PERSONA

PERSONA

(director/writer: Ingmar Bergman; cinematographer: Sven Nykvist; editor: Ulla Ryghe; music: Lars Johan Werle; cast: Bibi Andersson (Alma, The Nurse), Liv Ullmann (Elisabeth Vogler, The Actress), Margaretha Krook (The Doctor), Gunnar Björnstrand (Mr. Vogler), Jörgen Lindström (The Boy, Elisabeth’s Son); Runtime: 83; MPAA Rating: NR; producer: Ingmar Bergman; MGM/UA Home Entertainment; 1966-Sweden-in Swedish with English subtitles)

“An intense, challenging and complex experimental psychological drama.”

Reviewed by Dennis Schwartz

Ingmar Bergman (“Cries and Whispers”/”Fanny and Alexander”/”The Shame”) at the top of his game. It’s an intense, challenging and complex experimental psychological drama that attempts to explore in clinical detail the meaning of personal identity as well as cinema. Bergman, behind his existential philosophy, tackles modern man’s problem with communication and also tries to find what is the role of an artist in today’s society.

The thirtysomething Elisabeth Vogler (Liv Ullman) is a noted stage actress who, in the middle of performing Elektra, mysteriously ceases to speak and after a brief stay in a hospital is ordered by her psychiatrist (Margaretha Krook) to the shrink’s remote seaside cottage where she is taken care of by the twentysomething inexperienced private nurse Alma (Bibi Andersson). The nurse opens up and talks incessantly about her troubled sex life, desires, hopes to marry her current boyfriend and have two children, and past sins in an unprofessional manner, while the patient listens but remains mute. The patient has seemingly withdrawn from any false speech and has fallen into playing another stage role that requires her to communicate only by facial expressions and letter writing. It soon becomes clear the two women, though opposites, resemble each other physically. Alma becomes convinced a transformation of her personality is taking place because of this maddening unbalanced relationship, and is nearly crawling out of her skin to find out what in her life really matters as she becomes increasingly like a mad woman and grows increasingly more jealous of her self-satisfied patient. Odd things transpire that seem to have no direct connection with the story: the projector breaks and the screen goes blank, we see a crucifixion nail banged into a man’s hand, a cartoon playing and the gruesome sight of a sheep having its throat cut. Things get a tad more confusing when the actresses’ hubby (Gunnar Bjornstrand) visits and addresses the nurse as his wife (which turns out to only be Alma’s dream–at least that’s what it appears to be to me).

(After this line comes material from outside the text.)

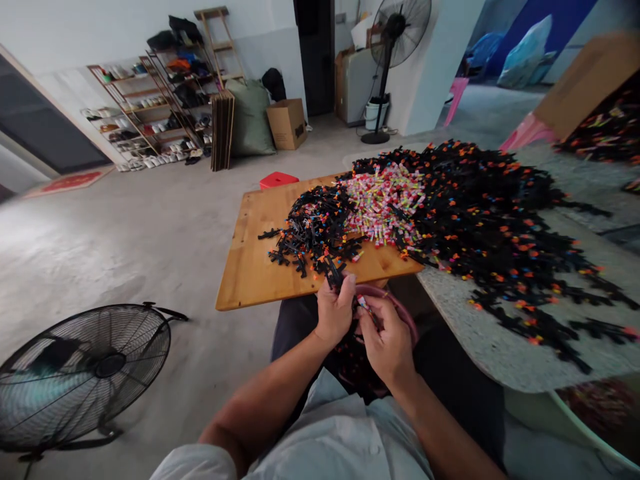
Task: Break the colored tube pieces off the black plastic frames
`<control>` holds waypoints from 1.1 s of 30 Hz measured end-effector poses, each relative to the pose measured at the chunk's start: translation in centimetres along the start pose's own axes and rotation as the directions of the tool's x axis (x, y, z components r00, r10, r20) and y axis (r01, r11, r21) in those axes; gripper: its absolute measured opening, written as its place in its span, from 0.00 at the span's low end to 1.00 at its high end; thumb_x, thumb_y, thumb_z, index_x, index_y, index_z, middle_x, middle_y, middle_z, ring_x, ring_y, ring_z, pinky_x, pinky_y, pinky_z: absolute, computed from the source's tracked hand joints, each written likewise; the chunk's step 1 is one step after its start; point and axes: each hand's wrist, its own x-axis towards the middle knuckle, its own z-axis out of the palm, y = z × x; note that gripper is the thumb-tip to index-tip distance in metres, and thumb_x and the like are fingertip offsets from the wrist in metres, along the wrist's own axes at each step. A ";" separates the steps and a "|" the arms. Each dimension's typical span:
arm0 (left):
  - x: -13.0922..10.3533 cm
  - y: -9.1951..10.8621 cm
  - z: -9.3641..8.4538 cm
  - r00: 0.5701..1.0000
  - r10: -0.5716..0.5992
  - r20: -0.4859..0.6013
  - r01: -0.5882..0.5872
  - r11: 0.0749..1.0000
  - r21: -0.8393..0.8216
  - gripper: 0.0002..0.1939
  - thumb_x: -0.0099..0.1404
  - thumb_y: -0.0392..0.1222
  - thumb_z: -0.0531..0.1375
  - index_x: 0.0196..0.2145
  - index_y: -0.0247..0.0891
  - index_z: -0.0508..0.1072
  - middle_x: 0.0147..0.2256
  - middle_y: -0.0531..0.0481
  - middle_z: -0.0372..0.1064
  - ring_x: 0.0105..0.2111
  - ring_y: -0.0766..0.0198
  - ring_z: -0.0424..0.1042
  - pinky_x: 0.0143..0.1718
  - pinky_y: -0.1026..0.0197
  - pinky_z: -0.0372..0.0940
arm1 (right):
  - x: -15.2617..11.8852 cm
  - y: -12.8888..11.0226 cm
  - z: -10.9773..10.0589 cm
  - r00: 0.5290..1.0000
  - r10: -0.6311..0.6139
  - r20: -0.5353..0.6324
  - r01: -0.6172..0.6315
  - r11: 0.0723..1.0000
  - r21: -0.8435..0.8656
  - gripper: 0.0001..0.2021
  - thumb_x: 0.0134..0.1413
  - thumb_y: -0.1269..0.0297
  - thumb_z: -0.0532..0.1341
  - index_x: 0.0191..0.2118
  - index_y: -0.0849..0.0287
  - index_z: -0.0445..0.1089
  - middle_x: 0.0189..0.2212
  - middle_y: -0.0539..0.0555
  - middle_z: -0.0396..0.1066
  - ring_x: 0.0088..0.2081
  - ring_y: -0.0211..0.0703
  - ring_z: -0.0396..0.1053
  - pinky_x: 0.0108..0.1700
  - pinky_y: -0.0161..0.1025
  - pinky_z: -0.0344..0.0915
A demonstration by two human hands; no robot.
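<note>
We find both hands raised over the lap at the near edge of a wooden bench (245, 270). The left hand (334, 312) is closed around a black toy gun (333, 272), thumb on top; we judge this grip keeps it steady. The right hand (389, 337) pinches a small white-and-red piece (363, 303) between thumb and fingers, close beside the left hand; a fingertip hold probably suits so small an item. Whether the piece touches the gun we cannot tell.

On the wooden bench we note a small heap of black toy guns (317, 223), just beyond the left hand, and next to it a pile of pink-and-white pieces (385, 207). Both appear set there for short reach. A larger heap of black toy guns (480, 200) spreads over the grey bench (493, 357) at right, apparently for want of room on the wood. Below the hands, a pink tub (409, 319) sits between the knees, seemingly placed to catch what drops; its contents are dark and partly hidden.
</note>
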 end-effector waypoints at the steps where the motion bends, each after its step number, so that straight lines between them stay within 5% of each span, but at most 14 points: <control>1: -0.1 -0.2 0.0 1.000 0.023 -0.019 -0.023 0.999 0.025 0.14 0.63 0.48 0.68 0.30 0.38 0.69 0.25 0.56 0.64 0.28 0.67 0.64 0.32 0.65 0.61 | 0.0 0.1 -0.1 1.000 -0.022 -0.010 0.021 0.999 -0.034 0.12 0.67 0.53 0.63 0.49 0.53 0.74 0.47 0.62 0.81 0.48 0.56 0.79 0.52 0.50 0.74; 7: -0.5 -1.2 0.2 0.994 -0.107 -0.013 0.107 0.994 -0.023 0.18 0.64 0.52 0.67 0.28 0.39 0.67 0.22 0.57 0.61 0.23 0.69 0.61 0.27 0.67 0.61 | 0.1 0.3 -0.3 0.984 0.135 0.119 -0.157 0.966 0.203 0.14 0.68 0.50 0.62 0.47 0.55 0.72 0.32 0.55 0.79 0.26 0.43 0.74 0.31 0.41 0.73; 13: -0.5 -1.7 0.5 0.891 -0.402 0.212 0.443 0.872 -0.207 0.25 0.63 0.60 0.66 0.25 0.39 0.62 0.17 0.61 0.54 0.14 0.74 0.52 0.16 0.69 0.50 | 0.5 0.7 -0.1 0.933 0.268 0.239 -0.355 0.787 0.504 0.14 0.63 0.51 0.67 0.43 0.57 0.71 0.30 0.50 0.76 0.21 0.36 0.68 0.25 0.36 0.67; 17: -0.4 -1.8 0.2 0.909 -0.367 0.197 0.395 0.910 -0.129 0.22 0.65 0.58 0.65 0.27 0.39 0.65 0.17 0.59 0.57 0.15 0.73 0.54 0.17 0.69 0.51 | 0.2 0.6 -0.4 0.947 0.250 0.200 -0.313 0.854 0.416 0.13 0.66 0.51 0.64 0.44 0.56 0.71 0.30 0.51 0.75 0.22 0.38 0.69 0.26 0.38 0.68; 20: -0.4 -1.7 -0.1 0.963 -0.237 0.131 0.240 0.971 -0.008 0.20 0.65 0.54 0.66 0.27 0.39 0.66 0.18 0.58 0.59 0.18 0.71 0.57 0.21 0.67 0.53 | -0.1 0.6 -0.8 0.981 0.145 0.125 -0.167 0.969 0.184 0.13 0.68 0.51 0.62 0.47 0.54 0.72 0.32 0.54 0.77 0.26 0.43 0.73 0.32 0.42 0.72; 24: -0.7 -1.7 -0.4 0.994 -0.079 0.070 0.072 0.993 0.096 0.18 0.68 0.50 0.64 0.26 0.39 0.64 0.21 0.57 0.60 0.22 0.69 0.59 0.26 0.66 0.57 | -0.5 1.1 -0.9 0.994 0.045 0.096 -0.044 0.999 -0.004 0.12 0.68 0.53 0.61 0.49 0.52 0.72 0.34 0.56 0.79 0.29 0.48 0.76 0.38 0.46 0.74; 29: -1.0 -1.9 -0.2 0.995 -0.092 0.038 0.092 0.996 0.023 0.22 0.68 0.55 0.63 0.24 0.40 0.62 0.21 0.56 0.58 0.22 0.69 0.57 0.26 0.65 0.56 | -0.7 0.6 -0.2 0.982 0.133 0.135 -0.148 0.983 0.110 0.13 0.68 0.50 0.61 0.46 0.53 0.71 0.27 0.52 0.76 0.25 0.44 0.73 0.32 0.42 0.72; 33: -1.1 -2.0 -0.1 0.975 -0.185 0.124 0.196 0.977 -0.083 0.27 0.69 0.62 0.61 0.23 0.40 0.60 0.20 0.56 0.54 0.21 0.69 0.53 0.25 0.65 0.55 | -0.7 -0.2 0.2 0.956 0.238 0.172 -0.278 0.924 0.265 0.15 0.66 0.47 0.63 0.42 0.55 0.70 0.22 0.47 0.71 0.21 0.38 0.67 0.25 0.36 0.67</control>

The lesson Bergman is giving us, is that whatever seems real might actually not be real but a fantasy or dream. It leads to the famous shot of the patient and caregiver’s faces merged near the end of the film, which is one of the all-time unforgettable cinema images. In the end, the two return to the way they were before; the actress returns to the stage, where she evidently belongs, and the nurse back to her ordinary middle-class world. But Bergman lets us know we are only watching a movie, as a child sticks his hand in the projector and the film burns to bring everything to an end.

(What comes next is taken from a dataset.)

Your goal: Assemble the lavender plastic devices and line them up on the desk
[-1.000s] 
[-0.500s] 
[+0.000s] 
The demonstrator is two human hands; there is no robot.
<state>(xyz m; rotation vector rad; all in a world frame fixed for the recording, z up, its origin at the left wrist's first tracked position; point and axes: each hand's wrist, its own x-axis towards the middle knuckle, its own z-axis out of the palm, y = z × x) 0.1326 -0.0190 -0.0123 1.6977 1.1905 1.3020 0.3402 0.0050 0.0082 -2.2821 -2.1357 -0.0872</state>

Andersson gives a sparkling performance that rips open her moody and spiritual anxieties, her petty woes and her overriding frustrations. Ullman’s performance relies on gestures and allowing us to read her inner feelings, as she tries to remove herself from her three major roles in life: wife, mother, and famous actress.

It’s absorbing drama that leaves itself wide open for speculation and critique, but the filmmaker’s technical excellence cannot be questioned. Some found it pretentious and self-indulgent. I found it opaque, provocative, radical and wonderfully irritating, a film experience not to be missed for the cinephiles.